This blog is a basic note on insurances and is aimed at those involved on a construction related project for perhaps the first time. We often request insurances certificates but parties are unsure as to why we do this and this blog aims to address this.
There is no doubt that insuring works to be performed by a contractor, consultant or sub-contractor is of vital importance to any construction project. It is important for two main reasons. The first is that it covers the insured against an insured liability. The second is that the insurance provides comfort to the client, should the client need to make a claim, such as for defective design. There are various types of insurance policies issued on construction projects such as Product Liability, Employer’s Liability, Public Liability, Professional Indemnity and Contractors All Risk. Some companies may also obtain Directors and Officers (D&O) and, increasingly, Cyber insurance.

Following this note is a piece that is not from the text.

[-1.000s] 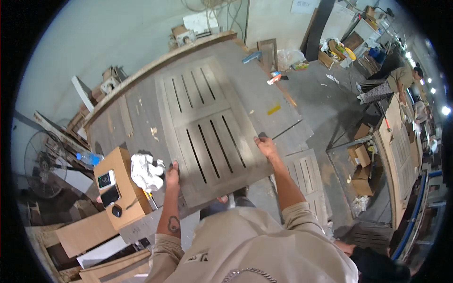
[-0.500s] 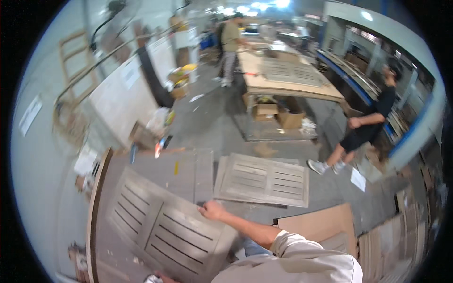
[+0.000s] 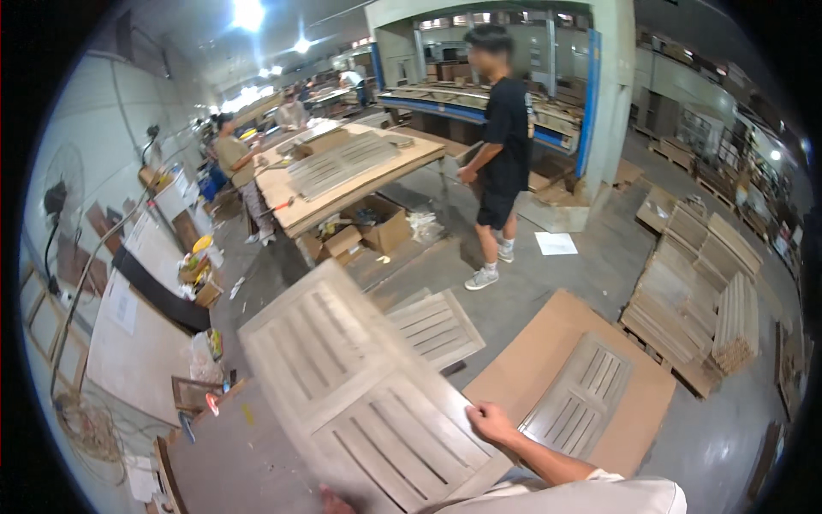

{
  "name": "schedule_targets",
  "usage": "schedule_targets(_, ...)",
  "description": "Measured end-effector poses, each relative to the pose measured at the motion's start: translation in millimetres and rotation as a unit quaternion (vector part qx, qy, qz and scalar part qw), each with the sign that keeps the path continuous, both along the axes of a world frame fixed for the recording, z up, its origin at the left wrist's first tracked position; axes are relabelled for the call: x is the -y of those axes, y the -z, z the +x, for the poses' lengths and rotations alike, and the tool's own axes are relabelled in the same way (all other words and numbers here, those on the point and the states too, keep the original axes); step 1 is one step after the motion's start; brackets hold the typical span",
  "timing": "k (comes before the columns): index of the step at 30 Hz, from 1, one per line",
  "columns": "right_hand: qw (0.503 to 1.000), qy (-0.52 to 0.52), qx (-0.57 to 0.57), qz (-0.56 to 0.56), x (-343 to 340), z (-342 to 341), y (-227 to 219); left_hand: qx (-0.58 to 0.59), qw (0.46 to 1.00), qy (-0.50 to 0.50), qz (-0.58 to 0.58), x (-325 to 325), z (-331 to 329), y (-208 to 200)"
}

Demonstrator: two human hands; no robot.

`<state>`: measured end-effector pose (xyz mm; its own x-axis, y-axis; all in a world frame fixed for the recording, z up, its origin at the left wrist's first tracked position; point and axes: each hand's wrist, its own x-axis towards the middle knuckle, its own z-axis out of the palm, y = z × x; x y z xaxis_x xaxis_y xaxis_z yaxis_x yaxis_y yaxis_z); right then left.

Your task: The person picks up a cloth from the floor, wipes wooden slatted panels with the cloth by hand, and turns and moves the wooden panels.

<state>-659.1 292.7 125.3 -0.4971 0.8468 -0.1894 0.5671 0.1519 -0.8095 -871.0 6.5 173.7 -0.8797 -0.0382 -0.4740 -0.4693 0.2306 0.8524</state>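
Note:
A large grey-brown slatted wooden panel (image 3: 364, 377), with a row of slots in each half, is held tilted in front of me. My right hand (image 3: 492, 421) is closed round its right edge. At the bottom of the view, my left hand (image 3: 336, 501) shows only in part and blurred, closed at the panel's left edge. Below the panel lies a grey-brown worktop (image 3: 231, 458). To the right, a similar slatted panel (image 3: 591, 390) rests on a brown sheet (image 3: 552, 330). Another slatted panel (image 3: 441, 330) shows partly behind the held one.
A person in black (image 3: 505, 128) stands ahead, beside a large work table (image 3: 377, 176) bearing another panel. Someone in a tan shirt (image 3: 233, 158) is at its far left. Stacked wood pieces (image 3: 676, 300) stand on a pallet at right. Boards (image 3: 141, 317) lean at left.
The slatted panel has been lifted off the worktop and swung to the right with my hands. My view has turned right, bringing the brown sheet and stacked wood further in.

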Motion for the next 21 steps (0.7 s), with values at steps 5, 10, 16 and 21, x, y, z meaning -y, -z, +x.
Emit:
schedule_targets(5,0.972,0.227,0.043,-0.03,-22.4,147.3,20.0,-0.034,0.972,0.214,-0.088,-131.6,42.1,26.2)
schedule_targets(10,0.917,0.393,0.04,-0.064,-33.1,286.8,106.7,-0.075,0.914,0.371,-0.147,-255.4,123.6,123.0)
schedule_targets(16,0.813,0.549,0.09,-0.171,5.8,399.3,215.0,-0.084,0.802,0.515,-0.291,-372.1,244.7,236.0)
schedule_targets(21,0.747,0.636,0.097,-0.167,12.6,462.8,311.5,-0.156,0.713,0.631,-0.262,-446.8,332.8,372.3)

Going back to basics, it is important to review any insurance certificate disclosed by the insured for several reasons. We have come across many insurance certificates where the name of the insured is different to that required such as by the contract. Whether it is a misspelt name, only referred to in part, or the wrong type of legal entity (LLP, Plc, Ltd), it is important that these details are correct. A reason for this is so that the beneficiary can, at any early stage, be mindful that the insured may seek to place reliance on and make a claim under the insurance certificate.
We also need to see insurance certificates to check that the insurance value and basis detailed on the certificate is correct when reviewed against what the client requires as adequate insurance. We do this to ensure the insurance arrangements are back to back with the express requirements of the building contract, warranties and appointment documents. The insurance required of each party, such as each member of the design team, should reflect the value and nature of the works to be performed and perhaps also the value of the overall project.
The wording of the insurance certificate also indicates the type of basis on which the insurance is held which can be critically important. For example, if an insurance certificate has an Each and Every basis, and the certificate indemnity limit is £5m, several claimants may bring various unrelated claims, but each claim will be subject to a limit of £5m. An alternative basis can limit all claims together to no more than the indemnity limit in any one policy year (known as an Aggregate basis). This means that if the insurer has already paid out the indemnity limit of £5m two months into the policy year, then the insurer is not liable to pay any more claims during the remaining 10 months which means that those further claims are effectively uninsured. Remember also, these limits will include legal costs. The “each and every” claim policy is likely to give a party wishing to bring a claim more security but it is likely to be more expensive for the contractor or consultant to purchase because it exposes the insurer to greater risk. These examples show that it is crucial to understand the needs of your client when agreeing a particular type of indemnity basis.
From a client perspective, we always aim to ensure that appropriate insurance cover is in place, to protect the insured, in the event of a claim arising in the future as absent this the impact on the client can be unhelpful.
A further insurance back to basics Blog will follow.